I did a tenure at the Defense Advanced Research Projects Agency (DARPA), where I worked in the advance technology office as a business financial manager. There, I met Dr. Reggie Brothers, who would later become the DHS under secretary for S&T. He hired me at DARPA to manage his portfolio and was a key enabler to quench my thirst in S&T. He took the time to teach me what his crazy projects were trying to achieve. We executed programs in LiDAR, radar, and ISR.

Currently, I serve as the alter ego to the current DHS under secretary for S&T William Bryan. I provide oversight for the S&T budget, which is managed through a staff of about 475 federal employees plus contractors. We support the directorate in protecting the homeland by providing state-of-the-art S&T solutions and resources to federal, state, local, tribal, and territorial partners.

Q: How do S&T’s R&D efforts contribute to the DHS mission space?

Our research is multifaceted. We ensure DHS and the homeland security community have the resources needed to prevent manmade natural disasters and also to provide response and recovery from threats manmade and natural. We develop tools to protect the nation and infrastructure from chemical, biological, radiological, and cyber attacks.

We seek to leverage other technological advancements throughout the government and make them appropriate for domestic use. A lot of times DoD may have made investments that with minor tweaking can be tailored to what we do here at DHS.

S&T serves as a trusted partner for DHS operators and we maintain complex roles and responsibilities. We directly provide the Secretary of Homeland Security with fact-based information to aid in decision-making.

S&T is the executive agent to 13 bilateral partner-sharing agreements for the purpose of sharing technological solutions and understanding around the thrust of homeland security. The agreements allow us to better collaborate, share research, and essentially buy down each nation’s risk in these areas. Most recently, we’ve been working cyber research in the Netherlands and also with our British counterparts trying to figure out technologies to assess and understand UAVs.

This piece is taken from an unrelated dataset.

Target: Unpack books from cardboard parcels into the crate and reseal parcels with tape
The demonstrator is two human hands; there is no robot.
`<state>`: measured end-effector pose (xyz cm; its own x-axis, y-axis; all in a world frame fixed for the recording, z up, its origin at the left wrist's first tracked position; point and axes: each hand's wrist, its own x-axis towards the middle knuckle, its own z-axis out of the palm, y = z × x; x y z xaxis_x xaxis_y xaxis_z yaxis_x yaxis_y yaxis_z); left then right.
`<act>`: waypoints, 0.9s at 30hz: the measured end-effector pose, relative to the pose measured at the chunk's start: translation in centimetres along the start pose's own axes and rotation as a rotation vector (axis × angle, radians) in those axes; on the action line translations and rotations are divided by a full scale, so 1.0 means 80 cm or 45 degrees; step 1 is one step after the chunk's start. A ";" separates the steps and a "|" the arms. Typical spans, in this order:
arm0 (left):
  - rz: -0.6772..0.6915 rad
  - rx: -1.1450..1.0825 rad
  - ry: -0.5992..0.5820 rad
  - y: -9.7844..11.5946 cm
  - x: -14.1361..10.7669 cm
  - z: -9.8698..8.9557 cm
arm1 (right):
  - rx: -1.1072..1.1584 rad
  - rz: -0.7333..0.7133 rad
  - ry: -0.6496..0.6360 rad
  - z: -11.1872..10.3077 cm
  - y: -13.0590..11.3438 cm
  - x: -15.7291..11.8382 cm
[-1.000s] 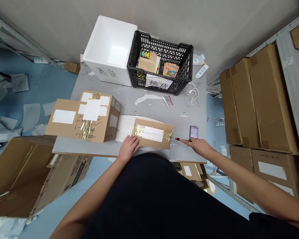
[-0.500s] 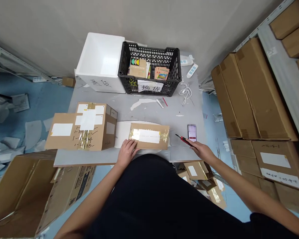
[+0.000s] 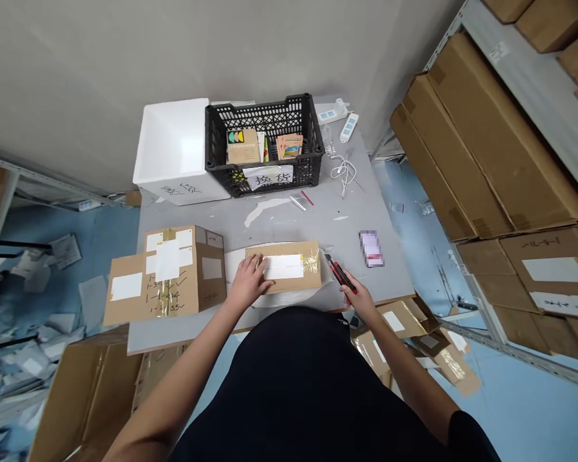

Q: What is the importance of precision location information and ISR assets across DHS mission sets?

Location is critical to a first responder being fully protected, connected, and aware. We consider precision location a key research area. For example, the POINTER technology we have provides context-aware tracking capabilities for first responders.

As automated vehicles come online our cyber division is working with the Department of Transportation to have a safety and security layer embedded in the engineering process. We are trying to ascertain how to add a layer of geospatial location information in this domain to ensure a vehicle is on its correct path and that it is where it believes it is.

All of the data in the world, if not taken advantage of, is just all the data in the world.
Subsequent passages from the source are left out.